The ‘Mad Men' are back in business

Thank the TV gods that Mad Men creator Matt Weiner saw fit to drop us back into the Mad-i-verse somewhere familiar. Times may be a-changin' but it's business as usual in the Madison Avenue offices of Sterling Cooper Draper Pryce — for now.

The series was buried in hype during its 18-month hiatus following the fourth-season finale in October 2010. Viewers, aching with anticipation, speculated where season 5 would take us, with no help from Weiner, who's famous for remaining mum on show details. Would he send viewers into the later '60s, saturated in psychedelic hues and impassioned civil rights demonstrations and protests to end the war in Vietnam? Would a jaded Peggy skip work to go to Woodstock?

Judging by the age of Joan's newborn baby (and whether he bears a resemblance to his silver-fox father is yet to be determined), it looks like we're less than a year away from the season 4 finale and right on the edge of major cultural changes in and out of the office — and this anticipation is welcome and well-played by Team Weiner. Our characters' stories are too great for too long a storyline fast forward. I want to see every blessed glance between Joan and Roger; every dismissive remark Don silkily lobs at Peggy; each biting (but usually true) observation from Pete, who, a friend predicts, will go "the full 'Revolutionary Road' this season." Agreed. I hate to see a true New Yorker like Pete living in the suburbs.

Change, of course, was to be expected, but Sunday night's episode indicates some truth to the old adage that the more things change, the more they stay same.

Don and (his ex-secretary) Megan are married, living in a rockin' huge Manhattan apartment. Even Don's kids seem to like their new mommy!

At first glance, they seem happy — Megan even works a bit, offering coupon campaigns to creative (much to my and Peggy's dismay; I mean really? Suddenly Megan's a qualified copy writer?).

One clever person on Twitter noted bitterly that she hadn't waited 18 months to see a "whipped and happy Don," who, some might argue, is at his dramatic best when he's miserable.

Don "Double Life" Draper knows he's one lucky SOB to have found another chance at happiness. (Megan puts it more plainly. Referencing his true identity, she notes, "Nobody loves Dick Whitman.") But he's just too conflicted to go quietly into happy domesticity. Life as a dead man is funny like that. Adding salt to the wound is his 40th birthday — a milestone he prefers to ignore — only exacerbated by the much younger Megan's insistence on throwing him a surprise party. Don hates surprises and loves his privacy. But then again, he also hates to be upstaged, but here comes the next generation of creatives and movers and shakers, ready to provide the soundtrack to the latter half of the '60s — right in his living room.
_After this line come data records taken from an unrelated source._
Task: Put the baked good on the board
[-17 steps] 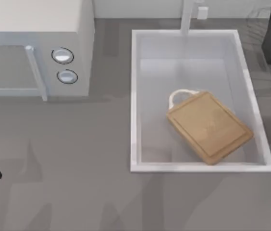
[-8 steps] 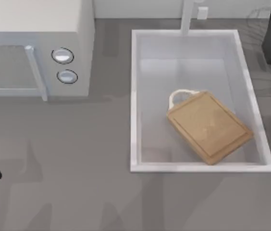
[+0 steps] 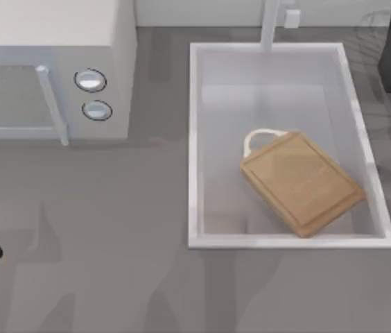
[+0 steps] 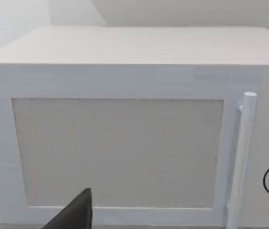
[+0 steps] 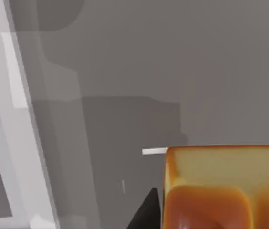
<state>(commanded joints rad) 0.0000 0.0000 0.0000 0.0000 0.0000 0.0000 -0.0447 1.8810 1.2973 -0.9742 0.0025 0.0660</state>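
Board in sink — baked good near right gripper.

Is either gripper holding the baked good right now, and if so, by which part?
Cannot be told. In the right wrist view the baked good sits close by a dark finger, but no contact shows. The board lies bare in the sink. The left arm faces the microwave.

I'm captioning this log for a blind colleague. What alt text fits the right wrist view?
A glossy golden-orange baked good sits close to the camera on the grey counter, with a dark gripper finger beside it. The sink's pale rim runs along one edge.
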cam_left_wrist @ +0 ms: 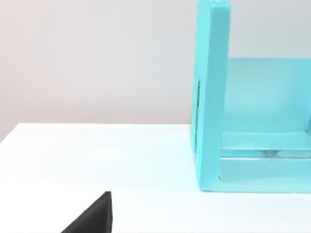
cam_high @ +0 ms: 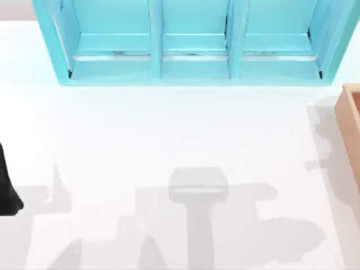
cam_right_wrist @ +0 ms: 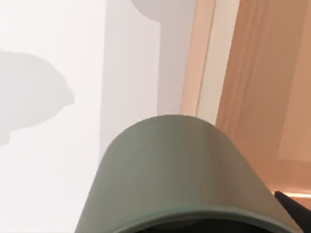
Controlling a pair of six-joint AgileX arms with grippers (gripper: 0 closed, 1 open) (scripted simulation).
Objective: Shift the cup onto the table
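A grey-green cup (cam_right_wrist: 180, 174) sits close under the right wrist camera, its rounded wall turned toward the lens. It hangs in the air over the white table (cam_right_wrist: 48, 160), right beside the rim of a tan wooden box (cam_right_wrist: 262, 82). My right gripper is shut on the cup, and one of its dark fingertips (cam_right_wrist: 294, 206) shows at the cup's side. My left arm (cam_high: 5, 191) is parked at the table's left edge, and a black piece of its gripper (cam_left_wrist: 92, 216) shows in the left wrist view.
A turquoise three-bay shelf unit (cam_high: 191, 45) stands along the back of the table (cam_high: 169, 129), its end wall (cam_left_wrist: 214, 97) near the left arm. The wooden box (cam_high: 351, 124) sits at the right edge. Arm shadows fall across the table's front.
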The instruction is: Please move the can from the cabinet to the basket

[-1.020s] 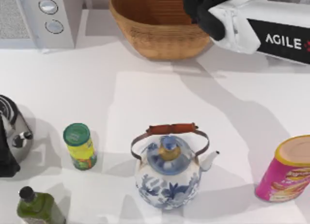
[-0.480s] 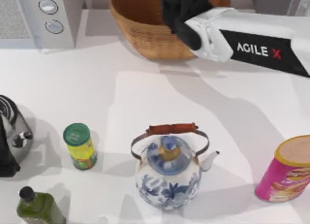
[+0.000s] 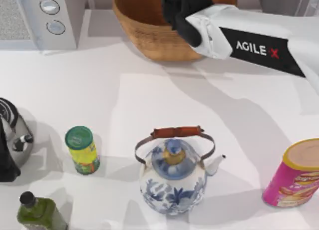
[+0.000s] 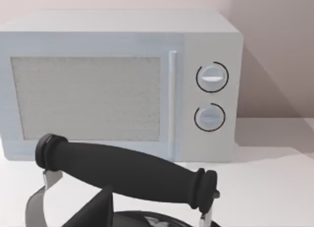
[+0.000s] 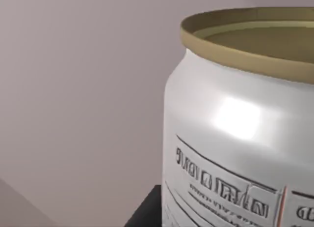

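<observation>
Currently, state of the transfer:

Carrying arm: my right arm reached in from the top view's right, its right claw (image 3: 180,8) poised over the basket (image 3: 144,33) at the desk's far edge.

Can position: the can (image 5: 230,138) sat very close to the right wrist camera, upright, silver-white body with fine print and a thin red line, dull gold rim on top. In the top view the arm's black wrist covered it, so I could not see it above the wicker directly.

Claw state: I judged the right claw clenched on the can, given how fixed and close it stood to the wrist camera; the fingers themselves were not visible.

Cabinet: a grey corner at the top view's far right may have been it; too little to be sure.

Left arm: parked at the desk's left, looking over a kettle handle (image 4: 127,170) toward the white appliance (image 4: 117,84); left claw state not readable.

Done, by my reading: can out of the cabinet and carried to the basket.

Left to do: lower, release inside the wicker, withdraw.

Bystanders: teapot (image 3: 174,175), green-lidded can (image 3: 82,150), pink canister (image 3: 294,175) stood well apart from the basket.
</observation>
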`<state>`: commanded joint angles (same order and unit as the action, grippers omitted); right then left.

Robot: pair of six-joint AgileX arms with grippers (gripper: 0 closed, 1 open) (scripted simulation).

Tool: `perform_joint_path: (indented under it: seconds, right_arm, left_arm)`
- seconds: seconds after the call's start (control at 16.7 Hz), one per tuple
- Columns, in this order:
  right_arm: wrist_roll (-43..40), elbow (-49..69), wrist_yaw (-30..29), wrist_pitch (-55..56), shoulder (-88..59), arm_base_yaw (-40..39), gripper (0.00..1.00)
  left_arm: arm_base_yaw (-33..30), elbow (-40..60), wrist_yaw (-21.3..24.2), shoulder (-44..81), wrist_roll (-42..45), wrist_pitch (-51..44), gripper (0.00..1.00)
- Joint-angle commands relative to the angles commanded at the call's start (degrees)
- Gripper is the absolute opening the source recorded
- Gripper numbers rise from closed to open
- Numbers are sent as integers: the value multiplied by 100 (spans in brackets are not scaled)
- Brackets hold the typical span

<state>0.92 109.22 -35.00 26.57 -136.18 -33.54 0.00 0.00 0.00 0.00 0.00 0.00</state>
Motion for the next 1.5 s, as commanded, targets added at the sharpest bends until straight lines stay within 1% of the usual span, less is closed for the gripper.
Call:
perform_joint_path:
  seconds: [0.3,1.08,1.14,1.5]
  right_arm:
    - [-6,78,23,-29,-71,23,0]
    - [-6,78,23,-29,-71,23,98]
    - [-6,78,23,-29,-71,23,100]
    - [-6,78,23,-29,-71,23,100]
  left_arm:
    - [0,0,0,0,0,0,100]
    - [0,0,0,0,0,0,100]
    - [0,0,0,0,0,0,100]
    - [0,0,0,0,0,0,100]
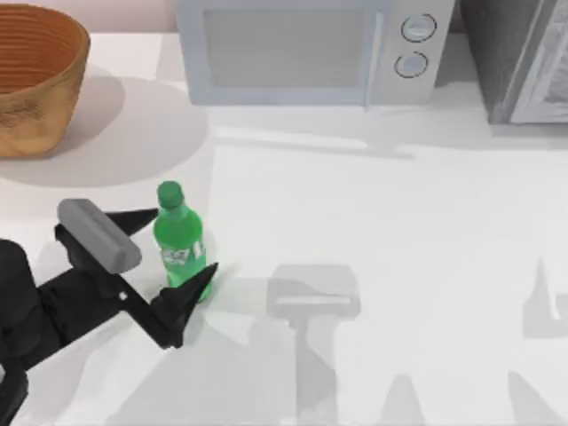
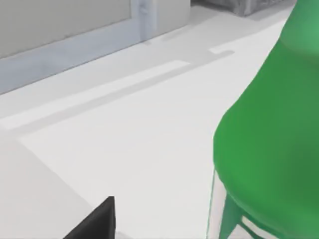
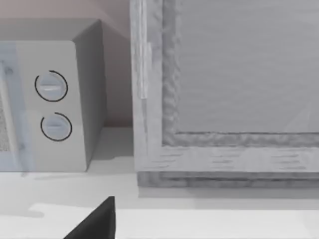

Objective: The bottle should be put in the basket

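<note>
The green bottle (image 1: 177,241) stands upright on the white table at the left, its cap toward the back. My left gripper (image 1: 184,241) is open and straddles it, one black finger (image 1: 142,217) behind the neck and the other by the base. Up close in the left wrist view, the bottle (image 2: 269,139) looms large beside one dark finger (image 2: 97,219). The wicker basket (image 1: 35,80) sits at the far back left corner, well apart from the bottle. One dark finger (image 3: 97,219) of my parked right gripper points toward the back wall.
A white microwave (image 1: 302,49) stands along the back edge, also seen with its two dials (image 3: 50,99). A grey cabinet (image 1: 524,62) occupies the back right corner. Open tabletop lies between the bottle and the basket.
</note>
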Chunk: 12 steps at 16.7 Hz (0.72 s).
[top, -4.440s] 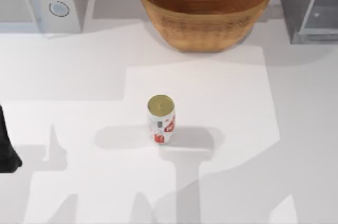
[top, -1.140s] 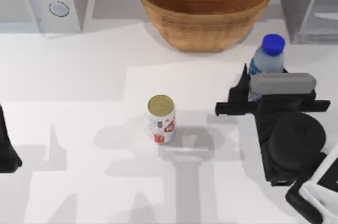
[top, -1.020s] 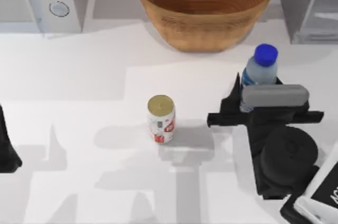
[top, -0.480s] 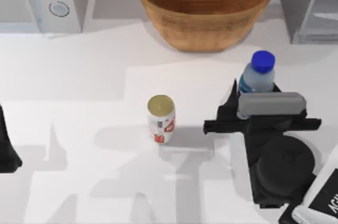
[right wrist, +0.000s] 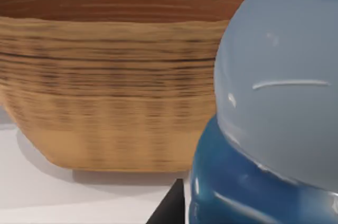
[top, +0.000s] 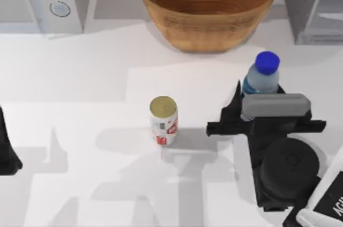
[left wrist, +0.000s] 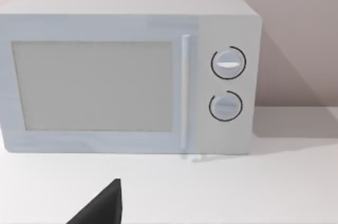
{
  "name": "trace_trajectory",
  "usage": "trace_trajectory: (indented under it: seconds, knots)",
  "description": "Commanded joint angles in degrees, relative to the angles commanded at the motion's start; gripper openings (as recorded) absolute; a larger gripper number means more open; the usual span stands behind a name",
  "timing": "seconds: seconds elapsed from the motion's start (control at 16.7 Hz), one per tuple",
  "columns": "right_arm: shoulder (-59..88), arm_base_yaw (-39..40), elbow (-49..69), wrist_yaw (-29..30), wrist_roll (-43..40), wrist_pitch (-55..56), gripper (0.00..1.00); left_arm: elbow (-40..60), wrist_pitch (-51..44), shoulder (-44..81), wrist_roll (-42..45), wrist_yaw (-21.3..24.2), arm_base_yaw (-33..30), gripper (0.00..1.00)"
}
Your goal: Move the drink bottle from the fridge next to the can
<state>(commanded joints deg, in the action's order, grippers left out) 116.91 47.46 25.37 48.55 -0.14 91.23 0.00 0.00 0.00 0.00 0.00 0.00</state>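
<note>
Top view, drink bottle (top: 261, 80): upright, out of the fridge (top: 313, 5), well right of the can (top: 163, 120) and in front of the basket (top: 208, 7).
Top view, right gripper (top: 252, 96): closed around the bottle's body below the blue cap.
Top view, left gripper (top: 6, 152): parked far left of the can; its finger state I cannot tell.
Left wrist view: the microwave (left wrist: 129, 73) stands ahead on the table (left wrist: 211, 192).
Right wrist view: the bottle's blue label fills the near side, basket behind.
Handling, as a judgement: light, smooth, thin-walled plastic; it may slip or dent, so a mid-body hold suits it.
</note>
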Motion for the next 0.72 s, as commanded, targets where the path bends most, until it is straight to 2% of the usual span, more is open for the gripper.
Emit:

Even a spirited birthday "burlesque" by sassy Megan can't convince him to sit back, relax and enjoy his fragile life. Her values are not entirely his values; where she intends playfulness, he perceives weakness and lack of control. In literally bringing the office home, Megan rattles Don into a fabulous sulk — and her performance provides the office with heaps of gossip-mill fodder.

So much for privacy.

Before long, Don is shutting out his wife (when he's not engaging in angry sexual game-playing with her), which sends her into a tailspin of doubt about whether life as a working girl is for her — thereby planting the seed for a bumper crop of resentment that might only rival that of Wife #1, Betty.

Through it all, Don remains the show pony of Sterling Cooper Draper Pryce. It doesn't matter just yet how obsolete or distracted Mr. 40 Year-Old becomes; Don is his own best product in the world of Madison Avenue, where his legend remains intact. An appearance by Don is a seal of approval clients — and staffers — still want, but here comes that change again. Peggy, angry that Don didn't do more to sell her dancing beans idea to the Heinz people, hamhandedly attempts to guilt him into sympathy for her. Too bad she choose to do it in a drunken haze at a non-work event.

Remember, that's an image of falling man in the opening credits. The world moves on, and there's little SCDP can do to glamorize or buff away society's indignities, try as they might. Sometimes, a can of beans is a can of beans, and a fledgling airline account is better than nothing. And while SCDP's people didn't throw water bombs at civil rights demonstrators, their effort to capitalize on their rival firm's misstep forces the bosses to put their money where their collective mouth is. It's rough justice, but it could breed progress — and huge ratings for AMC going forward.